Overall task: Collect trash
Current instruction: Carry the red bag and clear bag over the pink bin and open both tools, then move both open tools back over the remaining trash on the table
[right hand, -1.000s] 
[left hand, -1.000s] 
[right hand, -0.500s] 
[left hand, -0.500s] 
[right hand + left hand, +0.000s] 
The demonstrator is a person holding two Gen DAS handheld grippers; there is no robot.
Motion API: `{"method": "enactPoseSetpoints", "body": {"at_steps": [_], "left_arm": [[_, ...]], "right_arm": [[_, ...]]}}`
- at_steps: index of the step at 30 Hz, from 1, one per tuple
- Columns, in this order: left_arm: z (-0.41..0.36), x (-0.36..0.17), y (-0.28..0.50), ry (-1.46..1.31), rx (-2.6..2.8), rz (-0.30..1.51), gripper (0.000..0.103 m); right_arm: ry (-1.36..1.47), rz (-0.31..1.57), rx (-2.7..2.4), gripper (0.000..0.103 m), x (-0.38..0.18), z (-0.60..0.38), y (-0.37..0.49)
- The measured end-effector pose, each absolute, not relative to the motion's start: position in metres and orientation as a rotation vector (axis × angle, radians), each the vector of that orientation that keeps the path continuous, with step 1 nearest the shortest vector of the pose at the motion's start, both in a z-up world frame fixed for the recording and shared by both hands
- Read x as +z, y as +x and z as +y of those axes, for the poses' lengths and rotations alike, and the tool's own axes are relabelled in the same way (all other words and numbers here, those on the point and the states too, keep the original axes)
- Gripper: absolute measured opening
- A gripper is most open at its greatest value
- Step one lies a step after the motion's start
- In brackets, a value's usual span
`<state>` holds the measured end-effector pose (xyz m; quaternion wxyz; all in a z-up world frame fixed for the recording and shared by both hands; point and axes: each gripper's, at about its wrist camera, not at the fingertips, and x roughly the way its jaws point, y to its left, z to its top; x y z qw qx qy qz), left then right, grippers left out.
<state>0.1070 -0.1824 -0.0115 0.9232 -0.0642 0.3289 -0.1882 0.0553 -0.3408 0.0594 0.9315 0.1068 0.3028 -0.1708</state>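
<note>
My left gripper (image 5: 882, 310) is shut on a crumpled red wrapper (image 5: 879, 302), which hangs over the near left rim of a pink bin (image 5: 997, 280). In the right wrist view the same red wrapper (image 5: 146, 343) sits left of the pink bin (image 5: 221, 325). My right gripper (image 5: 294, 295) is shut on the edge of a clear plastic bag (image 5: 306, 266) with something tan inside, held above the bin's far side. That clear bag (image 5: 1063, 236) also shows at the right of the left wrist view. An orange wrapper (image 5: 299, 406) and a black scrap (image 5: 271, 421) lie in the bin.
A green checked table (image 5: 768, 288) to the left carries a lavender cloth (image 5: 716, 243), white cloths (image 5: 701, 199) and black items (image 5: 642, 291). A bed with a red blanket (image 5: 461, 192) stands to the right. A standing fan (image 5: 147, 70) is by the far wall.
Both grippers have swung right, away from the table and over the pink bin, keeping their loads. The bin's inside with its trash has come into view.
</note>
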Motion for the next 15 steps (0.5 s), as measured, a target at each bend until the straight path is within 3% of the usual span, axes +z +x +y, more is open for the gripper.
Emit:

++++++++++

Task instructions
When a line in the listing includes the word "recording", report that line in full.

Solution below
- The measured end-effector pose, each absolute, not relative to the motion's start: position in metres and orientation as a rotation vector (axis × angle, radians), each the vector of that orientation that keeps the path continuous, with step 1 nearest the shortest vector of the pose at the motion's start, both in a z-up world frame fixed for the recording and shared by both hands
`<state>` holds the measured end-effector pose (xyz m; quaternion wxyz; all in a z-up world frame fixed for the recording and shared by both hands; point and axes: each gripper's, at about its wrist camera, not at the fingertips, and x roughly the way its jaws point, y to its left, z to its top; x y z qw qx qy qz), left then right, grippers left out.

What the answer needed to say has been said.